İstanbul 8. Vergi Mahkemesinin 30/11/2017 tarih ve E:2017/658, K:2017/2300 sayılı kararının, İstanbul Bölge idare Mahkemesi 4. Vergi Dava Dairesince, kıdem tazminatı üzerinden yapılan kesinti hakkında hüküm kurulmadığından yeniden bir karar verilmek üzere kaldırılmasını müteakip dosyanın gönderildiği İstanbul 8, Vergi Mahkemesinin 16/01/2019 tarih ve E:2018/2053, K:2019/30 sayılı kararının özeti:
Davalı idarece şikâyet başvurusunun reddedilmesi üzerine İstanbul 8. Vergi Mahkemesinin E:2017/659 sayılı dosyasında kıdem tazminatı üzerinden yapılan kesintinin, E;2017/658 sayılı dosyasında ise ikale sözleşmesinin ek ödeme kalemi üzerinden yapılan kesintinin iadesi dava konusu edilmiştir.

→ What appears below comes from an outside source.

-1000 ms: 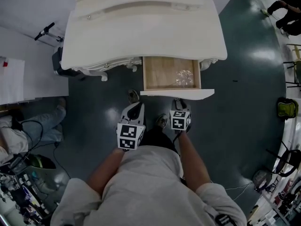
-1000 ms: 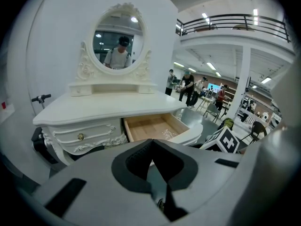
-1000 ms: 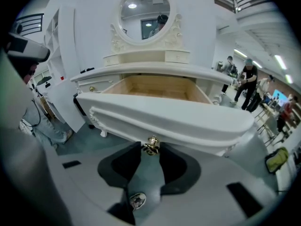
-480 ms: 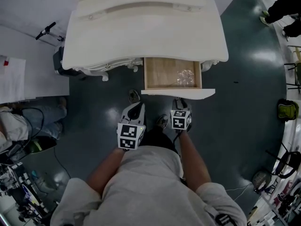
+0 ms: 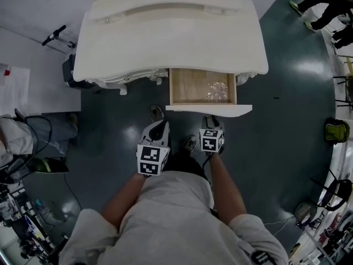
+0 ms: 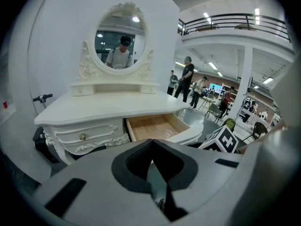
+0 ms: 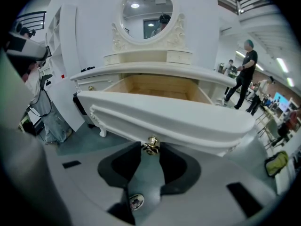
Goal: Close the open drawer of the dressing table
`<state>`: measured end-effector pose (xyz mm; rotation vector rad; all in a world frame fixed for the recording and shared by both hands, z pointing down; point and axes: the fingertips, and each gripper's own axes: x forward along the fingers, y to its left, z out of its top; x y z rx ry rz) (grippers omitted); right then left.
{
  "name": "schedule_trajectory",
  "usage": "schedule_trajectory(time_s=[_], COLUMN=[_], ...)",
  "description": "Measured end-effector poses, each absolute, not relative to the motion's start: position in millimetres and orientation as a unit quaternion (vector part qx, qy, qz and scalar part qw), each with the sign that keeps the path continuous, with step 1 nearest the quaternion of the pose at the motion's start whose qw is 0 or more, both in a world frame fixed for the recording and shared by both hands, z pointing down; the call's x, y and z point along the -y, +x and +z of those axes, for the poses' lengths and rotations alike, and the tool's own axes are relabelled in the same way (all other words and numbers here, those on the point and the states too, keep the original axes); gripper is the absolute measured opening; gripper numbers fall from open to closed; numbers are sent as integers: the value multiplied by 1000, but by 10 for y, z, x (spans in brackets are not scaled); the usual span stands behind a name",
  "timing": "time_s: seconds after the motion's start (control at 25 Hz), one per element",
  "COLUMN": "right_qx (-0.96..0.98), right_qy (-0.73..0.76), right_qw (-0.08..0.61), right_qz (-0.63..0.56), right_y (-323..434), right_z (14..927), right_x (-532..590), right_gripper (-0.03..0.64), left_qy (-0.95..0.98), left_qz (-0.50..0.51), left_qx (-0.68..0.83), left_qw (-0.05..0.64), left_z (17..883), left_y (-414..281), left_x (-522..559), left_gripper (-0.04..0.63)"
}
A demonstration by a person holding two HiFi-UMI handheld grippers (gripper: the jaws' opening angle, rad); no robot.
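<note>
The white dressing table stands ahead with its right drawer pulled out. The drawer has a wooden inside with a bit of clear plastic in it. Its white front panel faces me. My right gripper is at that panel, and its pads close in on both sides of the small brass knob. My left gripper hangs to the left of the drawer, away from it, shut and with nothing in it. In the left gripper view the open drawer lies ahead and to the right.
A seated person and cables are at the left, beside a white panel. A green bag and chairs stand at the right. People walk at the far upper right. Dark floor surrounds the table.
Both grippers and the drawer have stayed put. The seated person at the left has drawn back toward the frame's edge, and the people at the upper right have shifted.
</note>
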<state>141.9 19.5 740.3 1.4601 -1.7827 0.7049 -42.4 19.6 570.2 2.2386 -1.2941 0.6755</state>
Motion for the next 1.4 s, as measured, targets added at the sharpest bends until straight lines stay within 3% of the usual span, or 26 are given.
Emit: schedule_trajectory(time_s=[1.4], right_qx=[692], right_qy=[559], right_qw=[373], right_qz=[261], right_y=[1396], right_z=[7443], right_x=[-12], right_gripper=[133], left_qy=[806], left_qz=[240], left_qx=[488], left_qw=[236], left_z=[5698], left_y=[-592], left_x=[-72], left_gripper=[6])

Daha sonra, E:2017/659 sayılı dava dosyası ile E:2017/658 sayılı dava dosyasının birleştirilmesine, E:2017/659 sayılı dosyanın esas kaydının kapatılmasına ve davanın ikale sözleşmesinin ek ödeme kalemi üzerinden yapılan kesintinin iadesi istemine ilişkin E:2017/658 sayılı dava dosyası üzerinden tek dosya olarak yürütülmesine karar verilmiştir.
Vergi Mahkemesi, belirtilen şekilde dava dosyalarının birleştirilmesine ilişkin süreci aktardıktan sonra, hukuka uygun bulmadığı dava konusu işlemin iptaline ve ödenen tutarın tahsil tarihinden itibaren hesaplanacak yasal faiziyle birlikte davacıya iadesine karar vermiştir. Ayrıca Mahkeme, birleştirilen dosyalar için ayrı ayrı olmak üzere Avukatlık Asgari Ücret Tarifesi uyarınca belirlenen (1.512,00 x 2=) 3.024,00 TL vekâlet ücretinin davalı idare tarafından davacıya ödenmesine hükmetmiştir.
Davalının istinaf istemini inceleyen İstanbul Bölge İdare Mahkemesi 4. Vergi Dava Dairesinin 09/05/2019 tarih ve E:2019/1525, K:2019/1288 sayılı kararının özeti:
Kararın, dava konusu işlemin iptali ve ödenen tutarın iadesi yolundaki hüküm fıkrasına yöneltilen istinaf istemi hakkındaki inceleme:
İstinaf istemine konu kararın belirtilen hüküm fıkrasının usul ve hukuka uygun olduğu sonucuna varılmıştır.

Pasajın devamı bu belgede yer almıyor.